[java] Data was not saved: object references an unsaved transient instance - save the transient instance before flushing

I have a database with two tables User and Country. I want to relationship where many user can belong to one county. I implement this using hibernate using the following model classes:

@Entity (name = "user")
public class User {

   @Id @GeneratedValue (strategy = GenerationType.IDENTITY)
    private int userId;
    private String username;
    private String password;

   @ManyToOne ()
   @JoinColumn (name = "countryId")
   private Country country;

    //Getter & Setter
 }


@Entity (name = "country")
public class Country {

    @Id @GeneratedValue(strategy = GenerationType.IDENTITY)
    private int countryId;
    private String countryName;
   //Getter & Setter
}

When I try to save the user object I get the following exception:

  org.hibernate.HibernateException: Data was not saved: object references an unsaved transient instance - save the transient instance before flushing: com.kyrogaming.models.Country

How can I fix the problem?

This question is related to java hibernate

The answer is


I had the same problem. In my case it arises, because the lookup-table "country" has an existing record with countryId==0 and a primitive primary key and I try to save a User with a countryID==0. Change the primary key of country to Integer. Now Hibernate can identify new records.

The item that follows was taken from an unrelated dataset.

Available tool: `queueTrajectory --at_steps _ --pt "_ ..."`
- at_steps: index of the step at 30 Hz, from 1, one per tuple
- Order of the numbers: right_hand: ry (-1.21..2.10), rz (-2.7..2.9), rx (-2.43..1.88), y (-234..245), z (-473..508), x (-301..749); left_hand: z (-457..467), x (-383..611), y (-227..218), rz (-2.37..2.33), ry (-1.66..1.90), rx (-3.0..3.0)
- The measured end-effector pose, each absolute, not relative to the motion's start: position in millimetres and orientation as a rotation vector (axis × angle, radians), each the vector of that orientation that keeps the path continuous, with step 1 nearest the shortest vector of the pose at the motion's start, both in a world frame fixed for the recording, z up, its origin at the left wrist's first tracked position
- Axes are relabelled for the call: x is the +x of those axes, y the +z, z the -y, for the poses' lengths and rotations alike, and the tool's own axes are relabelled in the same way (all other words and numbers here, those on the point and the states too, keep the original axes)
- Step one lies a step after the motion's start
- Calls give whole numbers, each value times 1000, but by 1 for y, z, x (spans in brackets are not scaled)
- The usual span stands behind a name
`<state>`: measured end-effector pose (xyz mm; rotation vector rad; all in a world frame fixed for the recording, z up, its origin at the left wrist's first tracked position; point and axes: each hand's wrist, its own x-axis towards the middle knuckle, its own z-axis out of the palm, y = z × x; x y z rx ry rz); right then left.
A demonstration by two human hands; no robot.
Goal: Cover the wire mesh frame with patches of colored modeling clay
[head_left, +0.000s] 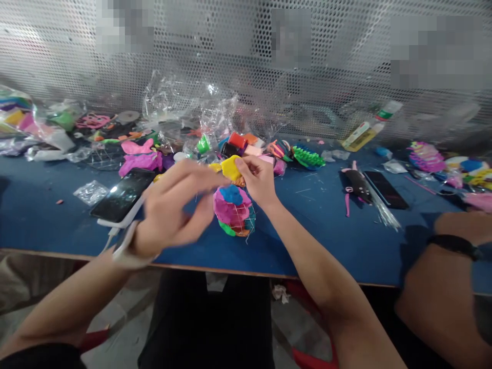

For the recommendation of using wrapper classes as primary key see this stackoverflow question


Well if you have given

@ManyToOne ()
   @JoinColumn (name = "countryId")
   private Country country;

then object of that class i mean Country need to be save first.

because it will only allow User to get saved into the database if there is key available for the Country of that user for the same. means it will allow user to be saved if and only if that country is exist into the Country table.

So for that you need to save that Country first into the table.


It should be CascadeType.Merge, in that case it will update if the record already exists.


Looks like Users that are added in your Country object, are not already present in the DB. You need to use cascade to make sure that when Country is persisted, all User which are not there in data but are associated with Country also get persisted.

Below code should help:

@ManyToOne (cascade = CascadeType.ALL)
   @JoinColumn (name = "countryId")
   private Country country;

You can't save things to Hibernate until you've also told Hibernate about all the other objects referenced by this newly saved object. So in this case, you're telling Hibernate about a User, but haven't told it about the Country.

You can solve problems like this in two ways.

Manually

Call session.save(country) before you save the User.

CascadeType

You can specify to Hibernate that this relationship should propagate some operations using CascadeType. In this case CascadeType.PERSIST would do the job, as would CascadeType.ALL.

Referencing existing countries

Based on your response to @zerocool though, you have a second problem, which is that when you have two User objects with the same Country, you are not making sure it's the same Country. To do this, you have to get the appropriate Country from the database, set it on the new user, and then save the User. Then, both of your User objects will refer to the same Country, not just two Country instances that happen to have the same name. Review the Criteria API as one way of fetching existing instances.


It is because of CASCADE TYPE

if you put

@OneToOne(cascade=CascadeType.ALL)

You can just save your object like this

user.setCountry(country);
session.save(user)

but if you put

 @OneToOne(cascade={    
            CascadeType.PERSIST,
            CascadeType.REFRESH,
            ...
})

You need to save your object like this

user.setCountry(country);
session.save(country)
session.save(user)

To add my 2 cents, I got this same issue when I m accidentally sending null as the ID. Below code depicts my scenario (and anyway OP didn't mention any specific scenario).

Employee emp = new Employee();
emp.setDept(new Dept(deptId)); // -----> when deptId PKID is null, same error will be thrown
// calls to other setters...
em.persist(emp);

Here I m setting the existing department id to a new employee instance without actually getting the department entity first, as I don't want to another select query to fire.

In some scenarios, deptId PKID is coming as null from calling method and I m getting the same error.